Robert has the coordination and skill to be very good at sports.  As a young man he was talented left-fielder, pitcher, and a self-described “damn good hitter.”  The game, though, that brings out his killer, competitive instinct is tag.  Robert and I have an ongoing game of tag that started before we got married in 1965 and continues to this day.  Many mornings, I was almost late for work because he kept tagging me as I walked out the door and I couldn’t leave the house being “IT.”   Years ago we had to devise a plan for calling a temporary truce so the other person could leave the house.  The tag games are serious business to the point where injuries have occurred.  One time Robert lunged at me trying for a tag but his foot got hung up on the rug and he wrenched his leg resulting in six months of limping around. But, ever the sport, he said it was worth it.  Now we are both nearing seventy and, while the speed of our avoidance of the other’s tag has slowed, so has the speed of the attacker.  So, even though the game has slowed down considerably and we are stiff the day after, the game is still as “hot” as it was in the early 1960s.  Robert describes our competition in “Tag,” a section of a book-in-progress titled Uncle Bob’s Big Book of Happy. ©2012.


LINK TO the essay Tag


Robert’s Dad

Robert’s love of play probably came, in part, from his father, Robert Lee Nichols, Sr.  This man certainly didn’t have as many goofy days and would not have tolerated some of the pranks Kristin and I pull on his son, but until his dying day in his 97th year he loved certain types of toys that he used to entertain family and friends, whether they wanted to be entertained or not.  Robert’s sister, Nancy, and I were always looking for novelties we knew he could use to amuse people.  One of our favorites was “Gaga, the Gorilla.”  When sound-activated, Gaga would wave his arms wildly and move across the table.   Robert’s dad entertaining with Gaga always made us laugh, not so much from what the gorilla did, but because of watching his exhilaration.

Robert, Jr. wrote an essay in The Great Book of Bob,” (©2009) describing Gaga the Gorilla and some unwary visiting neighbors.  It very accurately paints a picture of his father’s never-ending enthusiasm for play.

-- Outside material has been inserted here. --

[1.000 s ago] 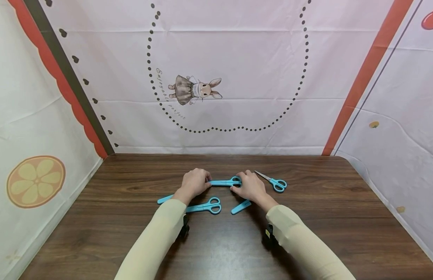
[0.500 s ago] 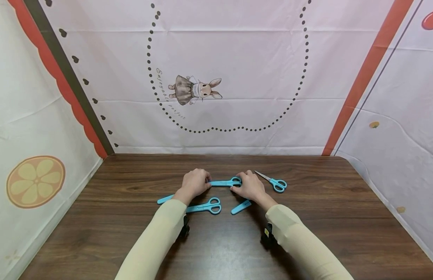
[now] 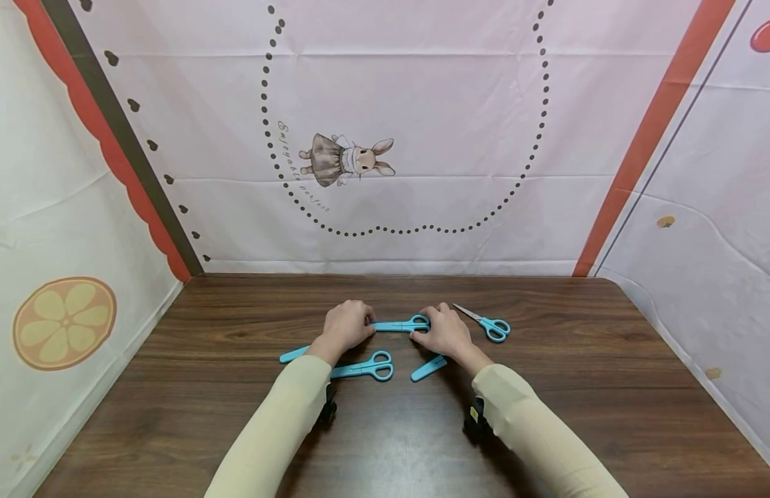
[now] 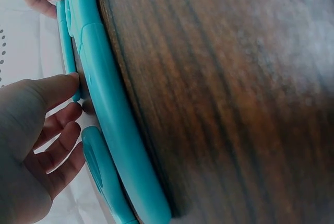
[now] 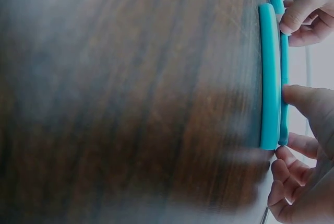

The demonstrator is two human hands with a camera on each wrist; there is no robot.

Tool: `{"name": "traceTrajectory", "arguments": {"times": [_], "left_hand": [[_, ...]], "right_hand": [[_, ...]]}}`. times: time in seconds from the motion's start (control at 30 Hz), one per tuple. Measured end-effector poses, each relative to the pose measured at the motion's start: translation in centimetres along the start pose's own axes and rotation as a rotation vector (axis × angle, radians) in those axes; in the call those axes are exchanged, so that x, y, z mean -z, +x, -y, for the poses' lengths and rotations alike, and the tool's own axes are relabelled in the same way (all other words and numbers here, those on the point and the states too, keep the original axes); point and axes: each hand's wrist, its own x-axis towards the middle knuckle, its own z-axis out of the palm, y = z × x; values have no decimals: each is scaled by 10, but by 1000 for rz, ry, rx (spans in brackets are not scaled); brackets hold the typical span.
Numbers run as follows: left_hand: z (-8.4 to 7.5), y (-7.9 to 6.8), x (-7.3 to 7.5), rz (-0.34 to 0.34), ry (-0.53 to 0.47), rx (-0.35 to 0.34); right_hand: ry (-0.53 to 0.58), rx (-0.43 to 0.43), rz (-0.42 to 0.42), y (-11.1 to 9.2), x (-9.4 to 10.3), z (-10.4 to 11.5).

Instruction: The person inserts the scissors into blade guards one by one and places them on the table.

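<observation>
Near the middle of the table, light-blue scissors [image 3: 392,326] lie crosswise, their blades inside a matching blade cover. My left hand [image 3: 347,324] pinches the covered tip between thumb and index finger, while its other fingers curve loosely. At the other end, my right hand [image 3: 445,332] holds the handle loops with thumb and fingers. Nearer to me lies a second covered pair of scissors [image 3: 360,369], partly hidden by the left wrist. Another blue piece [image 3: 293,354] pokes out left of that wrist; in the left wrist view a handle loop [image 4: 96,156] shows beside the covered scissors.
A separate blue blade cover [image 3: 429,368] lies below the right hand. To the right of that hand are uncovered scissors [image 3: 493,330] with the metal blades pointing back left. The brown wooden table [image 3: 584,387] meets a printed white cloth [image 3: 447,138] at its back.
</observation>
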Motion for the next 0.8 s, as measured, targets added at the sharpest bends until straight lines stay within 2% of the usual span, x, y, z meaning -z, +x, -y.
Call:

LINK to essay Gaga the Gorilla

Having Fun

Backyard Diving

Diving is a sport for which Robert has the couage, if not the skill.  He demonstrated this in 1975 in a swimming pool we had set up for Kristin in the yard in Greeley, Colorado.  Robert was a joy to watch as he performed his forward-roll dive.

He even taught Kristin his amazing diving technique. Robert has always been an excellent father.

However, the 1975 swimming season ended when one of Robert's forward-roll-dives broke the pool.

Note: A new pool was put up for Kristin a year later in 1976. Kristin's diving skill advanced to the next level and she and her dad added a gymnastic stunt.


Playing on Playgrounds

Fun on playgrounds started in the 1950s when we went to the same elementary school in Webster Groves, Missouri, and this playground fun continues today.  Even now we have trouble passing a sliding board or a set of swings without stopping and going over to play.  We are still great on slides, see-saws, and swings, but we have found out the hard way that monkey bars and everything on a playground that twirls around is too much for us to handle at our advanced ages.  Here is an excerpt from The Great Book of Bob (©2009) which describes my absolute last experience playing on playground monkey bars.

LINK to the essay Monkey Bar Children

Robert’s Gull Experience

Robert is always a good sport and Kristin and I take advantage of his patience and good humor as often as possible.  He has a slight aversion to wild birds getting too close to him, so naturally Kristin and I zero in on making that happen whenever possible.

In 2004 while on one of our many trips from Colorado to Oregon, Robert was taking a nap on the balcony of our motel room.  Luckily, his chair was by the balcony railing where a very friendly gull was looking for food.  I like to accommodate the gulls, so I put food on Robert’s hat.  Of course I was ready with a camera.  The following four pictures show the gull’s interest, another gull swooping down to grab the food off his hat,  Robert waking up with a start, and, as always, reacting in his usual wonderful way.  You gotta love this guy.